• **Given information**:
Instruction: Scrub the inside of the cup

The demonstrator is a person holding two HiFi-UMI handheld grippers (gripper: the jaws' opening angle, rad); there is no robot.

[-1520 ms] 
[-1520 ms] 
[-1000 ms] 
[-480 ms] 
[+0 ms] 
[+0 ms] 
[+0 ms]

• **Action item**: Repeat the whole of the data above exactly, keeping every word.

• **Exercise result**:
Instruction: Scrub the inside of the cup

The demonstrator is a person holding two HiFi-UMI handheld grippers (gripper: the jaws' opening angle, rad); there is no robot.

[-1520 ms] 
[-1520 ms] 
[-1000 ms] 
[-480 ms] 
[+0 ms] 
[+0 ms] 
[+0 ms]

The answer given above is the complete response.